Mullane v. Chambers

Decision Date24 February 2006
Docket NumberNo. 05-1174.,No. 05-1173.,05-1173.,05-1174.
PartiesDavid E. MULLANE; Joan-Leslie Mullane, Plaintiffs, Appellants, Cross-Appellees, v. Adele CHAMBERS; Jean Farese, Defendants, Appellees, Cross-Appellants.
CourtU.S. Court of Appeals — First Circuit

Thomas E. Clinton, with whom Robert E. Collins and Clinton & Muzyka, P.C. were on brief, for the appellants.

Paul L. Kenny, with whom Salim Rodriguez Tabit was on brief, for the appellees.

Before LYNCH, Circuit Judge, STAHL, Senior Circuit Judge, and LIPEZ, Circuit Judge.

LIPEZ, Circuit Judge.

This is an appeal and cross appeal of the district court's resolution, on remand from this court, of competing claims to a 42-foot motorized yacht, known variously as the Lady B, the Lady B Gone, and the Cent'Anni (the vessel). The vessel's owners, David and Joan Mullane, appeal the district court's rejection of their claim to a lien on the vessel. Adele Chambers and Jean Farese, who seized the vessel to satisfy debts of the vessel's previous owner, appeal the district court's order that they reimburse the Mullanes for storing the vessel during the course of the litigation. We affirm.

I.

The facts have been recounted elsewhere. This case has been tried twice, by two different district court judges, each of whom published an opinion. Mullane v. Chambers, 349 F.Supp.2d 190 (D.Mass.2004); Mullane v. Chambers, 206 F.Supp.2d 105 (D.Mass.2002). It has been the subject of a published opinion by this court. Mullane v. Chambers, 333 F.3d 322 (1st Cir.2003). We review only the details relevant to the issues before us. Because this case comes to us after a trial, we present the facts in the light most favorable to the district court's judgment. See Wilson v. Mar. Overseas Corp., 150 F.3d 1, 3 (1st Cir.1998).

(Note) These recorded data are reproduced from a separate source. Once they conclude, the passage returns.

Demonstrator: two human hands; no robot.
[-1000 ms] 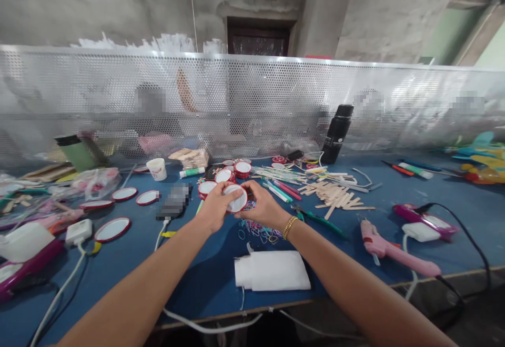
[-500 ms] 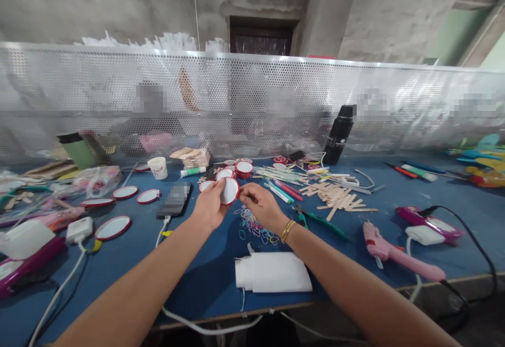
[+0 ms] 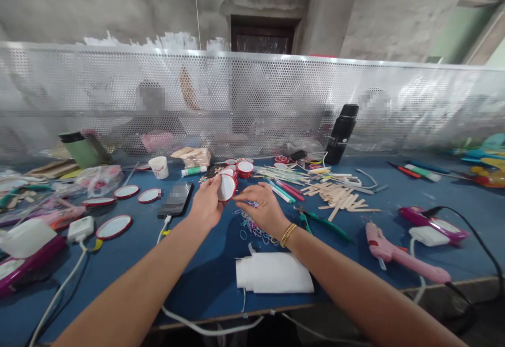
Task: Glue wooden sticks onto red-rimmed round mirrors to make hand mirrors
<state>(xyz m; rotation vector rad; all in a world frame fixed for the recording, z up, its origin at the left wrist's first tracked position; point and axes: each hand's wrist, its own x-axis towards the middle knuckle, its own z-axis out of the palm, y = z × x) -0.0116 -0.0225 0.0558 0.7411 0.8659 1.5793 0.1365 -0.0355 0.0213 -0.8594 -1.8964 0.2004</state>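
So the round red-rimmed lid [image 3: 226, 187] is a bit left of center in the frame, held up off the blue table [image 3: 213, 263] with its white face tilted toward the camera. The left hand [image 3: 208, 202] has it gripped by the left edge, thumb up against the face. The right hand [image 3: 258, 203] is right beside the other edge, fingers bent; honestly can't tell if they're touching the rim or pinching something tiny. Main risk imo: the lid's held from one side only, so a push on the right edge could twist it loose. If it dropped, it might land in the little rubber bands [image 3: 254, 226] below the right hand and scatter them. Also, swinging the left hand out carelessly could bump the lid pile [image 3: 245, 167] just behind, or the phone [image 3: 177, 200] to its left.
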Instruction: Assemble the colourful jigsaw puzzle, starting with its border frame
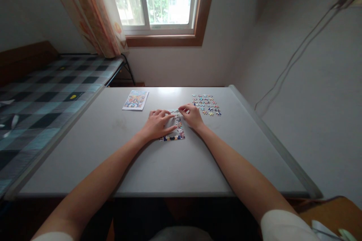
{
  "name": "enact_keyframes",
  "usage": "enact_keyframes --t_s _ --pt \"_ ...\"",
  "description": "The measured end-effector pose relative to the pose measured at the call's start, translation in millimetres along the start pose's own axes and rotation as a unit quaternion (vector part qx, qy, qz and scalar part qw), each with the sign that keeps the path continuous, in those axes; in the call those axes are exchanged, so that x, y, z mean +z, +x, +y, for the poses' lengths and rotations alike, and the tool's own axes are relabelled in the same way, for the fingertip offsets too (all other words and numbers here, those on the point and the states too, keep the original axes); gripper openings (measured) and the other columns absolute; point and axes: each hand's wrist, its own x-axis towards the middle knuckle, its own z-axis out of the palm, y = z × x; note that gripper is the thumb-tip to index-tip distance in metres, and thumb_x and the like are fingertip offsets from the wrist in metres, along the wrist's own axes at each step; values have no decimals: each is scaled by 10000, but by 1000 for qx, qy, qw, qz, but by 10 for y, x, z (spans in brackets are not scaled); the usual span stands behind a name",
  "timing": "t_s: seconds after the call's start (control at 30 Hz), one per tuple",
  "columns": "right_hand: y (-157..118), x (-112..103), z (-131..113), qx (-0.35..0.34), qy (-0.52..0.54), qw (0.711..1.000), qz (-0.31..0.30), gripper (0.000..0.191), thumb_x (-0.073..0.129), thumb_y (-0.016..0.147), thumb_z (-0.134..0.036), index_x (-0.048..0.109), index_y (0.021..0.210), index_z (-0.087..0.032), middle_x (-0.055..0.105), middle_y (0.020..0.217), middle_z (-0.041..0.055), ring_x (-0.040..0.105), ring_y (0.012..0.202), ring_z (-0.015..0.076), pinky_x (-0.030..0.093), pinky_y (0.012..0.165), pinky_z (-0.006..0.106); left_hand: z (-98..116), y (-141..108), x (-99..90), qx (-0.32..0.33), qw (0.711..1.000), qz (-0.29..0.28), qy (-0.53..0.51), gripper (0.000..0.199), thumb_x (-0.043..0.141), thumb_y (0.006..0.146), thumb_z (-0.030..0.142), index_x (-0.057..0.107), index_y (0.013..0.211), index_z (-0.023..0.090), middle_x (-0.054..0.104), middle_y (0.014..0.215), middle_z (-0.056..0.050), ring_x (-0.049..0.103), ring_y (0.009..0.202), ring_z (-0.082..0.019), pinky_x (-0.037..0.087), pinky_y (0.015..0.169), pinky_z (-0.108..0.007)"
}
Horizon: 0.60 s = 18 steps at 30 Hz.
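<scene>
A partly joined jigsaw puzzle [180, 130] lies on the table, its right side and bottom edge showing as a border of small coloured pieces. My left hand [159, 123] rests over its left part with fingers spread, hiding that side. At the upper right corner of the border, my right hand [191, 116] has thumb and forefinger pinched on a puzzle piece, mostly covered by the fingertips. Loose puzzle pieces [210, 113] are laid out in rows just beyond my right hand. A picture sheet [135, 100] with a colourful print lies to the left, beyond my left hand.
The pale table [198, 173] has raised rims along both sides. A bed with a checked cover [85, 71] stands to the left. Behind the table are a window [169, 3] and a curtain [98, 11]. A cable [294, 54] hangs along the right wall.
</scene>
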Motion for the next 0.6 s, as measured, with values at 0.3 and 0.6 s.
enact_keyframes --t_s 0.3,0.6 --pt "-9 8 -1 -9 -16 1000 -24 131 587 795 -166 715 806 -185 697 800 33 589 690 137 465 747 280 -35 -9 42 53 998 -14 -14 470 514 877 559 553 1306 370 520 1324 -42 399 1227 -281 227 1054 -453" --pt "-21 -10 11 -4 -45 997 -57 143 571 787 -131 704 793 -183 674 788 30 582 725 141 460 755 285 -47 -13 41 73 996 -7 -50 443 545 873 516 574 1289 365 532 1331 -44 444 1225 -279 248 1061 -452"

In July 1998, the Mullanes bought the vessel from a trust established by Dr. David Murphy and his wife. As consideration, the Mullanes paid $98,117 to Eastern Bank to discharge the preferred ship's mortgage on the vessel in favor of the bank,1 paid $2,000 cash to Murphy and assumed a $40,000 lien Murphy owed to his own company.

The vessel was federally documented and listed on the registry maintained by the United States Coast Guard.2 In the normal course of maritime affairs, transfer of the vessel and discharge of the mortgage should have been recorded immediately with the Coast Guard, in which case the public record would have shown that the Mullanes, not the Murphys, owned the vessel. 46 U.S.C. §§ 12101-12124, 31321. For whatever reason, however, the sale and discharge were not recorded until September. In the interim—for all of August—the public record showed erroneously that the Murphys owned the vessel, subject to a mortgage in favor of Eastern Bank.

At the time he sold the vessel to the Mullanes, David Murphy was indebted to Chambers and Farese, both of whom had loaned him money. Chambers had obtained a $70,132 writ of execution against Murphy, and Farese a writ for $27,612. But neither Chambers nor Farese had attached any claim to the vessel until late August, when, acting on the information in the public record, they arranged for sheriff's deputies to seize the vessel.

Chambers and Farese learned about the transfer from the Murphys to the Mullanes and the mortgage discharge hours after the seizure. Nonetheless, they elected to press their claim to the vessel rather than attempt to satisfy Murphy's debt with property that actually belonged to him. Indeed—according to their own statements—upon learning that the Eastern Bank mortgage on the vessel had been discharged, Chambers and Farese abandoned their plans to seize Murphy's condominium, which they also had arranged for the sheriff's deputies to levy. They believed that the additional equity in the vessel available after the mortgage discharge would make any seizure of Murphy's own property unnecessary.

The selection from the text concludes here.